Position:主页 > Home > News > Industry News >
NEW YORK CITY (Bloomberg) -- Oil prices regained ground after an earlier slide, as traders weighed countervailing signals about how much OPEC and its allies can afford to trim production.
Futures in New York climbed less than 1%, after reversing direction multiple times Monday, as the International Energy Agency noted that spare output capacity in Saudi Arabia remains low. Russian Energy Minister Alexander Novak, meanwhile, said producers need to better understand current conditions before agreeing to slash supplies, leaving the plan for major producers uncertain.
“You had the IEA reminding everyone that we still are fairly tight on spare capacity," said Ashley Petersen, an oil analyst at Stratas Advisors in New York. “It’s a bit of a slow news week so oil markets are going to latch onto anything they hear."
While crude markets are currently well supplied, extra capacity in Saudi Arabia, OPEC’s leading producer, remains “very thin," IEA Executive Director Fatih Birol said Monday while attending a conference in Slovakia. Longer term, “cutting the production significantly today by key oil producers may have some negative implications for the markets."
Russia’s wait-and-see approach threatened to open up a gap with Saudi Arabia, its partner in orchestrating suppliers to stabilize crude prices in recent years. The Saudis said earlier this month that producers may have to cut as much as 1 MMbpd to resuscitate a market that’s fallen into bear territory. U.S. benchmark crude notched its sixth straight week of losses last week.
OPEC ministers are scheduled to meet in Vienna on Dec. 6, with allies from outside the group joining talks the next day. In Moscow on Monday, Novak said he wants them to “make a balanced decision, and so far there are no criteria for it.”
“The statements from Russia have turned the market’s attention back to worries about slowing demand growth and excess supply and that’s why we’re under pressure," said Gene McGillian, senior analyst and broker at Tradition Energy in Stamford, Connecticut. “It looks as if some of the bear pressure in the market has taken hold again."
A strengthening U.S. dollar also added to the downdraft on crude and other commodities denominated in the greenback.

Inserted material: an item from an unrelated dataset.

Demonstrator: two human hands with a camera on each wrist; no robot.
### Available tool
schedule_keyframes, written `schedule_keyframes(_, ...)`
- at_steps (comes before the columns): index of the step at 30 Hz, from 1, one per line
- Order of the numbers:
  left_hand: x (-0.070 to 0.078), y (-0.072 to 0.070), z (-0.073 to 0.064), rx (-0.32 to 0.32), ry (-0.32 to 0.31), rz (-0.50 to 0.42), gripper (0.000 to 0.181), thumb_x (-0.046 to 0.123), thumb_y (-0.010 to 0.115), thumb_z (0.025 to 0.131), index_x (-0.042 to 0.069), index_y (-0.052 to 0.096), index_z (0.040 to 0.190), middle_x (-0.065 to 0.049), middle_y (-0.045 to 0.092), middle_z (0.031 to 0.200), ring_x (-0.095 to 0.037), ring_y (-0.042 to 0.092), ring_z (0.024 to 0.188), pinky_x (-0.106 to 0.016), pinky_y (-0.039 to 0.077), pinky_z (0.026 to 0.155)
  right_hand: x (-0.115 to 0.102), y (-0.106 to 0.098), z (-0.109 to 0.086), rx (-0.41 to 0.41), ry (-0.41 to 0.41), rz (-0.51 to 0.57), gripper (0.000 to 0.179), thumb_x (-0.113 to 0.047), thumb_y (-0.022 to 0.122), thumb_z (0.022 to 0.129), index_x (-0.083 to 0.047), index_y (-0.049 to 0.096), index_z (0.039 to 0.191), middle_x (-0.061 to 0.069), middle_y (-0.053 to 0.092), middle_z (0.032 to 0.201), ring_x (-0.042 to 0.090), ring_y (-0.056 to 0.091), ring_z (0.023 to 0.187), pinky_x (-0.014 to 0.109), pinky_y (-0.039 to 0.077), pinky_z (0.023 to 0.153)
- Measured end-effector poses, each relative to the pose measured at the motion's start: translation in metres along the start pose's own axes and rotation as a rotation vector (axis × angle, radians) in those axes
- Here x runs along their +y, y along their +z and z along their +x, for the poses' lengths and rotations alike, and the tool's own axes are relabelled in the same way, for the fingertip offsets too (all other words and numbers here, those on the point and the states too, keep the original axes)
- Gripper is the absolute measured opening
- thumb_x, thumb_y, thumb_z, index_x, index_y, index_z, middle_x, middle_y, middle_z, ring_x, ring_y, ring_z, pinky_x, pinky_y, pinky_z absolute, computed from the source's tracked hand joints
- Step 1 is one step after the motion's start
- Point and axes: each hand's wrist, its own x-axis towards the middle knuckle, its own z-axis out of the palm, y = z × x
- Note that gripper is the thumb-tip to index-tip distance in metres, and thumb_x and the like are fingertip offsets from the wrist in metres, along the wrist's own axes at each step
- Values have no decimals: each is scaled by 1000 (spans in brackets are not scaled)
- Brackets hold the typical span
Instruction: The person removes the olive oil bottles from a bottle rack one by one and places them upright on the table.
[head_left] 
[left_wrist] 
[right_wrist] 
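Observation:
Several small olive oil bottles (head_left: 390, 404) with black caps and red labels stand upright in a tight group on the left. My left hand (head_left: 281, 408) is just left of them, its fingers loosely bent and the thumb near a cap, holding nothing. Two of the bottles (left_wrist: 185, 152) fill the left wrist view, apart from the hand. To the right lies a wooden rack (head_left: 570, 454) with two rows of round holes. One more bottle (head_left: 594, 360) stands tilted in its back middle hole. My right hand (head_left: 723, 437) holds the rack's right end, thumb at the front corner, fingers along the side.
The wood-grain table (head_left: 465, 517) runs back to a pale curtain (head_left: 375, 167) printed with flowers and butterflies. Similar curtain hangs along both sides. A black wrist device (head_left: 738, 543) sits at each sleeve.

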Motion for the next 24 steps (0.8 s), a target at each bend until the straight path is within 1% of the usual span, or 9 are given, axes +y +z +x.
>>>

With rising trade tensions threatening the economy in emerging markets, the Bloomberg Dollar Spot Index rose as much as 0.2% on Monday.
West Texas Intermediate for December delivery, which expires Monday, edged up 5 cents to $56.51/bbl on the New York Mercantile Exchange at 1 p.m. local time. Total volume traded was 12% above the 100-day average. The more active January contract gained 11 cents to $56.79.
Brent for January settlement slid 39 cents, or .06%, to $66.37/bbl on London’s ICE Futures Europe exchange, and traded at a $9.64 premium to WTI for the same month.